Une société civile est en gestation en Afrique, et elle souhaite qu’on pose les problèmes à un niveau global. Car nos luttes dans le Sud ont peu de chances d’aboutir sans une alliance avec les forces du changement au Nord.

Comment aider utilement l’Afrique aujourd’hui ?

- Il faut la respecter, cesser de lui mentir sur sa propre situation et permettre l’apparition d’une opinion publique africaine. Il faut aussi favoriser l’émergence d’une classe politique qui ne serait pas sanctionnée parce qu’elle n’a pas mis en œuvre telle ou telle politique et cesser de régenter l’Afrique à partir du Nord.
Le désengagement de l’État en Europe dans le cadre du projet néo-libéral entraîne son désengagement de chez nous. Il est remplacé par de nouveaux acteurs, les grands groupes économiques, qui dictent les choix politiques. Nous nous invitons dans le débat en cours chez vous, mais les citoyens français et européens doivent à leur tour intégrer l’Afrique dans le débat européen. Seuls, nous ne pouvons rien contre l’empire du mensonge. Nous nous reconnaissons dans vos luttes.
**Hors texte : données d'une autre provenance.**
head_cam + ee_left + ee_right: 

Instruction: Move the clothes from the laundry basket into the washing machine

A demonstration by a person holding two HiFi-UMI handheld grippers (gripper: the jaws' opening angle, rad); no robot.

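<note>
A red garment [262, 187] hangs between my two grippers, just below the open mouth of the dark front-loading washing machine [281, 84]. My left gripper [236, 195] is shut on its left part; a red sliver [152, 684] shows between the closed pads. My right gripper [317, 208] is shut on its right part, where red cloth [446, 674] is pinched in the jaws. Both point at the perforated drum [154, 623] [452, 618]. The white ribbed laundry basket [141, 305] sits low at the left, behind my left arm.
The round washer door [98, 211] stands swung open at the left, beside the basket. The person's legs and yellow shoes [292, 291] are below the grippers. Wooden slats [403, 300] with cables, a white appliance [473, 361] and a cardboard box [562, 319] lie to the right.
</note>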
Il va falloir que, vous aussi, vous vous reconnaissiez dans les nôtres.

(1) Née en 1947 à Bamako, au Mali, Aminata Traoré a été formée en France à l’université de Caen, en psychosociologie. Après avoir travaillé à la Conférence des Nations unies sur le développement (CNUD), elle est devenue ministre de la Culture et du Tourisme au Mali (1997-2000). Militante altermondialiste, elle a signé plusieurs ouvrages, dont Viol de l’imaginaire (Actes Sud-Fayard).
Dans son dernier livre (“Lettre au président des Français à propos de la Côte-d’Ivoire et de l’Afrique en général”, Fayard), elle analyse les crises dans le “pré carré” de la France en Afrique à travers le prisme de la mondialisation libérale.